Разумеется, дворник понятия не имел, приходила ли вообще дама, но после такого вопроса весь дом узнавал об этом.
Марушевич бесился, тем более что барон на все его жалобы отвечал:
— Ты сам мне посоветовал их пустить…
Баронесса тоже присмирела, потому что боялась, с одной стороны, мужа, а с другой — студентов.
Таким образом, баронесса понесла кару за свою злобу и мстительность, а Марушевич — за свои интриги, и обоих покарала одна и та же рука, а мой славный Клейн получил соседей по душе. Все-таки есть справедливость на свете!..
. . . . . . . . . . . . . . . . . . . . . . . . . . . . . .
Ей-богу, Марушевич совершенный бесстыдник! Сегодня прибежал к Шлангбауму жаловаться на Клейна.
— Послушайте, — говорит, — один из ваших служащих, который проживает в доме баронессы Кшешовской, просто компрометирует меня…
— Как же он вас компрометирует? — спрашивает Шлангбаум, широко раскрывая глаза.
— Он бывает у студентов, которые живут против меня. А они, понимаете ли, заглядывают ко мне в окна, стреляют в меня горохом, а когда у меня собирается несколько человек, орут на весь двор, что у меня игорный притон!..
— С июля пан Клейн у меня уже не служит, — отвечает Шлангбаум. — Поговорите лучше с паном Жецким, они давно знакомы.
Марушевич прицепился ко мне и давай опять рассказывать историю про студентов, которые обзывают его шулером и компрометируют навещающих его дам.
«Воображаю, что это за дамы!» — подумал я, а вслух сказал:
— Пан Клейн по целым дням сидит в магазине и не может отвечать за своих соседей.
— Да, но у пана Клейна с ними какие-то делишки! Это он надоумил их опять поселиться у нас в доме, он бывает у них и принимает их у себя.
— Молодого человека тянет к молодежи, — возразил я.
— Да я-то не хочу из-за этого страдать! Пусть он их уймет, или… я на всех на них подам в суд.
Дикое требование: чтобы Клейн унимал студентов, а может, еще расхваливал перед ними Марушевича! Тем не менее я предупредил Клейна и прибавил, что было бы весьма неприятно, если бы он, приказчик Вокульского, оказался причастным к какому-нибудь делу о студенческих беспорядках.
Клейн выслушал меня и пожал плечами.
— Какое это имеет ко мне отношение? Я, может быть, и сам с удовольствием повесил бы этого негодяя, но горох я ему в окно не швырял и шулером не обзывал. Что мне до его шулерских проделок?
Он прав! Поэтому я не сказал ему больше ни слова.

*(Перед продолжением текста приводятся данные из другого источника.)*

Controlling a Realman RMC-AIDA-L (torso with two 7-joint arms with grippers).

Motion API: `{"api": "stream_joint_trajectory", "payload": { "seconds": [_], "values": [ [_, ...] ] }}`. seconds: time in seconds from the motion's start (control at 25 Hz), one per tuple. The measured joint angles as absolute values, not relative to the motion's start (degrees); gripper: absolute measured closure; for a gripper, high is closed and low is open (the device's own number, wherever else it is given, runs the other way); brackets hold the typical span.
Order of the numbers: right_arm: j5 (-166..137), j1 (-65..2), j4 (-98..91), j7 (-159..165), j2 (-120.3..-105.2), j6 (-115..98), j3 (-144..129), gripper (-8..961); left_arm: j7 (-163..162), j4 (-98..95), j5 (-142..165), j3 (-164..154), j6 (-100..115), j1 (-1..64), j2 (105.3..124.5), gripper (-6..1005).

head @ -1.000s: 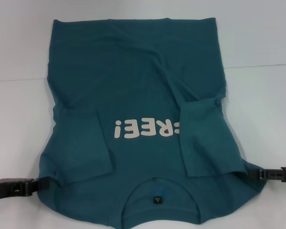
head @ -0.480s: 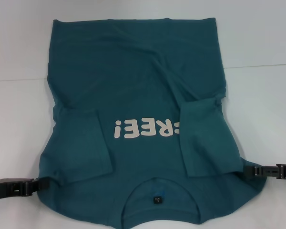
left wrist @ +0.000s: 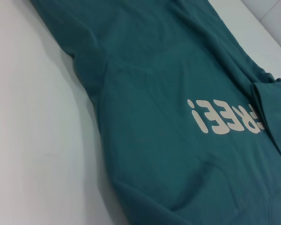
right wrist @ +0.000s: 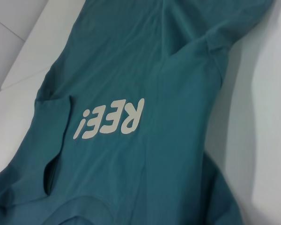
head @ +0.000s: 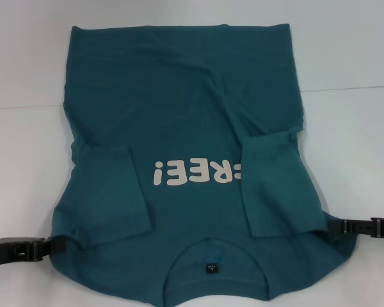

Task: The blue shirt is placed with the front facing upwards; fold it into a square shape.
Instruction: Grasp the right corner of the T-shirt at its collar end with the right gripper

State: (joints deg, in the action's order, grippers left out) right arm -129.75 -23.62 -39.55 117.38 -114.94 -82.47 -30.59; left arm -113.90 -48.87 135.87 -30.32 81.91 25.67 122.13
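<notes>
The blue shirt point(head: 185, 115) lies flat on the table, front up, with its collar and dark neck label point(head: 210, 267) nearest me. The cream lettering point(head: 195, 173) reads upside down from here. Both sleeves are folded inward onto the chest, the left one point(head: 109, 192) and the right one point(head: 278, 185). My left gripper point(head: 54, 245) lies low at the shirt's left shoulder edge. My right gripper point(head: 333, 228) lies low at the right shoulder edge, its tip against the cloth. The shirt also shows in the left wrist view point(left wrist: 168, 93) and the right wrist view point(right wrist: 154, 70); neither shows fingers.
The white table point(head: 25, 77) surrounds the shirt, with bare surface to the left, right and beyond the hem. A seam line point(head: 352, 87) crosses the table behind the shirt's middle.
My right gripper has slid inward to the left, up to the shirt's right shoulder edge. The left gripper and the shirt have hardly moved.
</notes>
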Motion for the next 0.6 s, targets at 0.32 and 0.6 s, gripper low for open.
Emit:
{"api": "stream_joint_trajectory", "payload": {
  "seconds": [0.32,0.6],
  "values": [
    [-131.5,-24.7,-38.5,118.8,-114.87,-80.7,-31.1,405,-113.9,-48.9,135.9,-30.3,81.9,25.7,122.02,996],
    [-131.7,-24.9,-38.5,120.0,-114.91,-80.1,-31.2,564,-113.9,-48.9,135.9,-30.2,81.9,25.7,121.91,997]
  ]
}}
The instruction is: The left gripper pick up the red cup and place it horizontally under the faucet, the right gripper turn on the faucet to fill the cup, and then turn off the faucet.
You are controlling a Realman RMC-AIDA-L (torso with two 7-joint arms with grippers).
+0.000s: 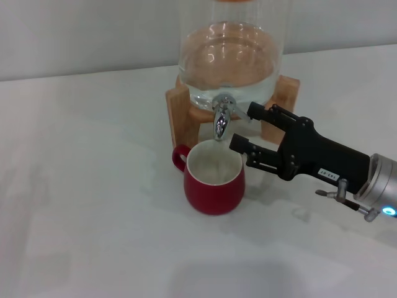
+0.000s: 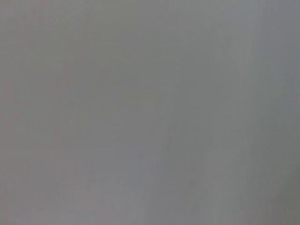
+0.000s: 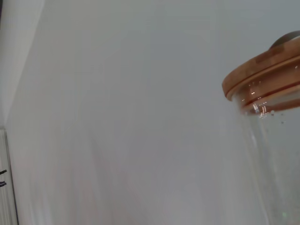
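Red cup [image 1: 214, 183] upright on the white table [image 1: 87, 186], handle toward the robot's left, mouth directly below the faucet [image 1: 221, 118] spout. Glass dispenser [image 1: 232, 56] on wooden stand [image 1: 180, 112] behind. Right end effector [image 1: 243, 129] just right of the faucet, fingers spread apart, gripping nothing. Left end effector not visible.

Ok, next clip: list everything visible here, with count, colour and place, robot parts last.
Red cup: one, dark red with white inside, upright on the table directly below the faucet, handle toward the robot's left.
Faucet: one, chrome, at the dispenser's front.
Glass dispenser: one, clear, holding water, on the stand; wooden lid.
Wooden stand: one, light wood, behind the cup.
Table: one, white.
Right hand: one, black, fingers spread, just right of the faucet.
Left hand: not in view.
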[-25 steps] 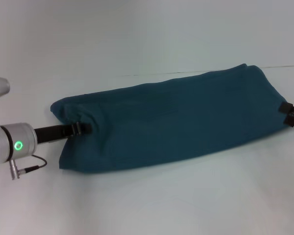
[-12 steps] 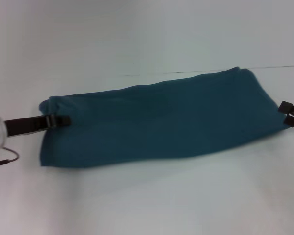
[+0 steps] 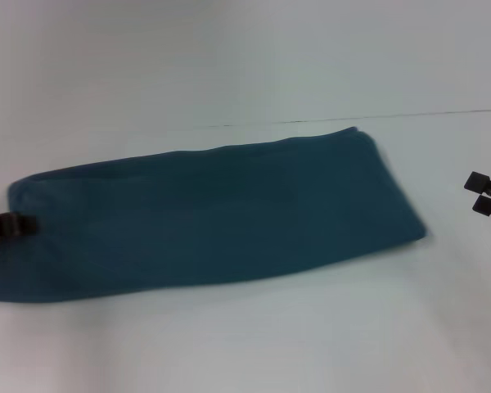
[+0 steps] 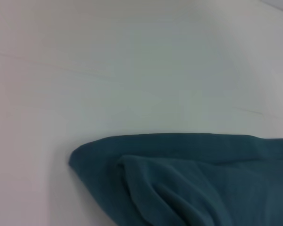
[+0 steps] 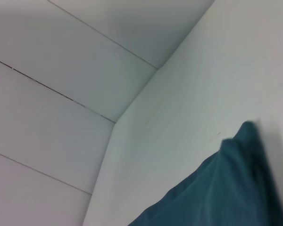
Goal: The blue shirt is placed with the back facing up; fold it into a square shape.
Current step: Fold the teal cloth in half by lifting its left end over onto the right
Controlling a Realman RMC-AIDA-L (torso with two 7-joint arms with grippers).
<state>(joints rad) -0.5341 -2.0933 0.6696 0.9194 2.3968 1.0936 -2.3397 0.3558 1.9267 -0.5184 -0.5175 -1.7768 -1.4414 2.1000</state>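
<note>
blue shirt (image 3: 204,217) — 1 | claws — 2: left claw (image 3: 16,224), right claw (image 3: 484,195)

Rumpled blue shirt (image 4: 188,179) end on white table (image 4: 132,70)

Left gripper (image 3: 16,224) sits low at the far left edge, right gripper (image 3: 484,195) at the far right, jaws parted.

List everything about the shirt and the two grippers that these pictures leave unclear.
- Blue shirt, head view: its left end runs off the frame edge. Lettering side is not in view.
- Left gripper, head view: only the dark fingertips show at the frame edge on the shirt's end; how they stand is unclear.
- Right gripper, head view: cut by the right edge, apart from the shirt.
- Both wrist views: no fingers visible.
</note>
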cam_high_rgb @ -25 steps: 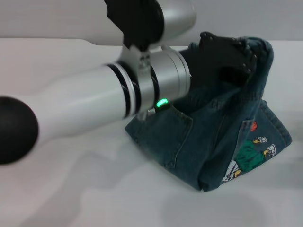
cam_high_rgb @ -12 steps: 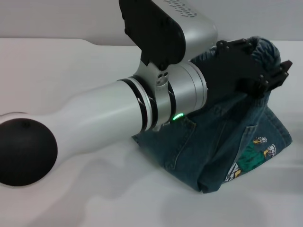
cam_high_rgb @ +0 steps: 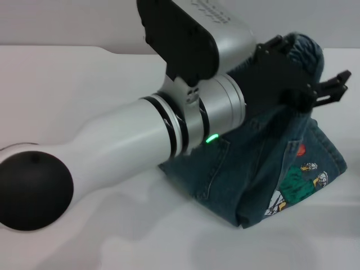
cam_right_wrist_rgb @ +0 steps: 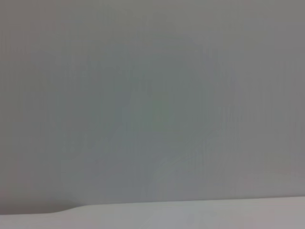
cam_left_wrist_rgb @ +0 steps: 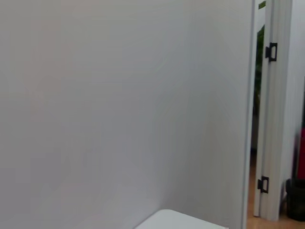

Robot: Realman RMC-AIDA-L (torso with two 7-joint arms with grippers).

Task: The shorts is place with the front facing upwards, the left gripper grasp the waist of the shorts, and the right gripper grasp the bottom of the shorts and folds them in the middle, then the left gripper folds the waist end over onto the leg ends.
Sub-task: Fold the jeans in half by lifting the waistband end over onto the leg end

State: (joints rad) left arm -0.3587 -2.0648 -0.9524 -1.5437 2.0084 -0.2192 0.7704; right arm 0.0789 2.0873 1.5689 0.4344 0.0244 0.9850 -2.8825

Надо ехать… надо ехать! Только бы Клейн не впутался в какую-нибудь глупую историю. Право, хуже малых детей: хотят весь мир перестроить, а забавляются чепухой!

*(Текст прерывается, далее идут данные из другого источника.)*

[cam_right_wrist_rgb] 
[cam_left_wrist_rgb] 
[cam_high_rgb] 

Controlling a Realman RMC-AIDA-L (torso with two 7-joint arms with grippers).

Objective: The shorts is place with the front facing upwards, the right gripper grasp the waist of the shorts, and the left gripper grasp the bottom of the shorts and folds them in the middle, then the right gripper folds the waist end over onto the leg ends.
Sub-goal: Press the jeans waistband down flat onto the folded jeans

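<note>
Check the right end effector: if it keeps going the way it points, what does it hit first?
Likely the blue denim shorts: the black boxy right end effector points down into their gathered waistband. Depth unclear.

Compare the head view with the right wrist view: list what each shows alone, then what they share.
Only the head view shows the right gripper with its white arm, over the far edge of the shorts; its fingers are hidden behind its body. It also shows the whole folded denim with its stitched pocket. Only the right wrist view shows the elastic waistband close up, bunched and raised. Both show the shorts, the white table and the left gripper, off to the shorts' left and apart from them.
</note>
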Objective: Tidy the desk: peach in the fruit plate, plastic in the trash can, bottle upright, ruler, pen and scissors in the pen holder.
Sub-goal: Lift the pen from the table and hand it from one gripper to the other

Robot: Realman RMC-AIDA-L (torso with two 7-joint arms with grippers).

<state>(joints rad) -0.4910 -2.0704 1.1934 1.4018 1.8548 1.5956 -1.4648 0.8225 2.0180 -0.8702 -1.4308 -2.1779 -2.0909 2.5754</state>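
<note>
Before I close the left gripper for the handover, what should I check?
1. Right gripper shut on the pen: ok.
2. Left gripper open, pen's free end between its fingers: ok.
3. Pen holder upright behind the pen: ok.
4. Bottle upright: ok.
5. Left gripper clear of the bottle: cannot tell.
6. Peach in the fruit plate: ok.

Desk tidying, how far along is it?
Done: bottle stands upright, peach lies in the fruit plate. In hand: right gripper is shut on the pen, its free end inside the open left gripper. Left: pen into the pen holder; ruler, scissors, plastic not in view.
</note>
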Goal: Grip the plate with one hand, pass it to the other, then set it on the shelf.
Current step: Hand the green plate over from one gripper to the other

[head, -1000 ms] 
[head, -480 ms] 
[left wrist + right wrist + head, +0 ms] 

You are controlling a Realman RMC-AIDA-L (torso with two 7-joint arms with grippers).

. . . . . . . . . . . . . . . . . . . . . . . . . . . . . .
Или я жестоко ошибаюсь, или мы стоим на пороге чрезвычайных событий.
В мае Вокульский поехал с Ленцкими в Краков и предупредил меня, что не знает, когда вернется, — может быть, только через месяц.
Между тем вернулся он не через месяц, а на следующий день, и такой жалкий, что больно было глядеть на него. Ужас, что сделалось с человеком за одни сутки!
Когда я спросил, что случилось, почему он вернулся, Стах смешался, а потом сказал, что получил телеграмму от Сузина и едет в Москву. Однако на другой день раздумал и заявил, что в Москву не поедет.
— А если дело важное? — спросил я.
Он махнул рукой и пробормотал:
— К черту все дела!
Теперь он по целым дням не выходит из дому и большей частью лежит. Я был у него и нашел в весьма раздраженном состоянии, а слуга мне сказал, что он не велел никого принимать.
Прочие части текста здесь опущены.